PROBLEM REQUIREMENTS: Output the data unchanged and complete, minus the images.

AVAILABLE DATA:
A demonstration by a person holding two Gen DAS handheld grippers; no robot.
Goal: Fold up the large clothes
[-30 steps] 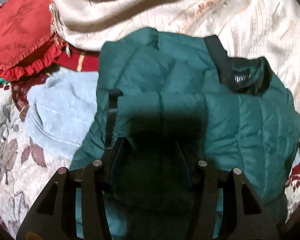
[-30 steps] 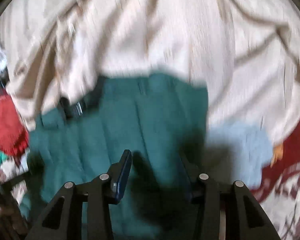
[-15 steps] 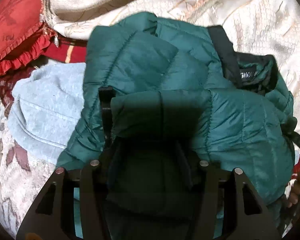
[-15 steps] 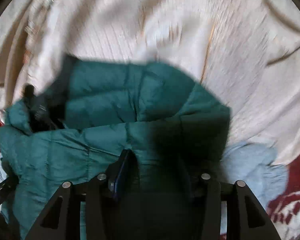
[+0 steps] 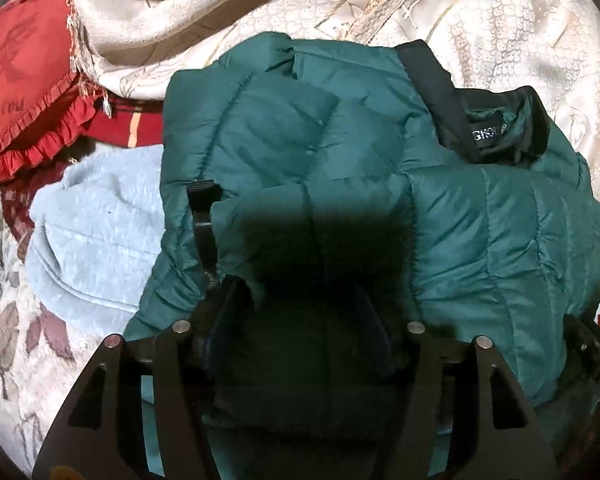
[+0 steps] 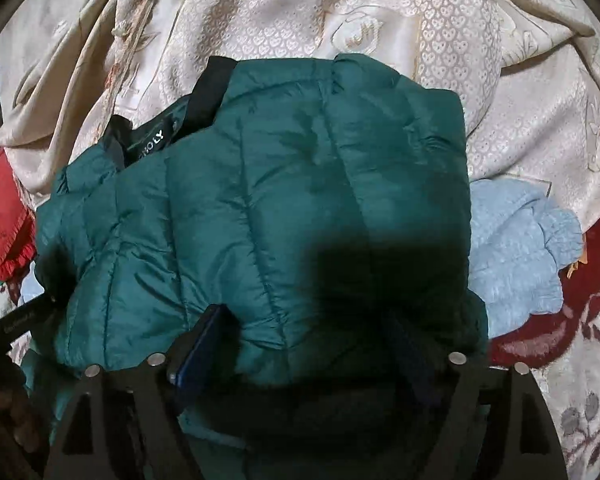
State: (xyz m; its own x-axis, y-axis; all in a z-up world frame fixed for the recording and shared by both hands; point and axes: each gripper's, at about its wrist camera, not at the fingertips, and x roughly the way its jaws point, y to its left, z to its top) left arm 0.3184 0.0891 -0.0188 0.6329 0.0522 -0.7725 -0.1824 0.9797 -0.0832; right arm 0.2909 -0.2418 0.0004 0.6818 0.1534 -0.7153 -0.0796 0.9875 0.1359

TASK ANSWER:
A demonstration by a person holding two Gen DAS handheld grippers; no robot.
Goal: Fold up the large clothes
[-30 steps] 
[-30 steps] 
[-15 steps] 
[-15 steps] 
[+0 steps] 
[+0 steps] 
State: (xyz m; its own x-axis, y-axis; all in a z-up world frame fixed for the recording and shared by both hands; point and axes: each gripper's, at about its wrist camera, not at the fingertips, and x roughly the way its jaws point, y to its left, z to its top) left arm 0.3184 0.0891 -0.0188 0.6329 0.0522 -0.7725 -0.1824 0.9797 -0.0832; right arm 0.2909 -0.2418 0.0004 0.6818 0.1534 -0.7153 -0.0796 0.9875 0.1359

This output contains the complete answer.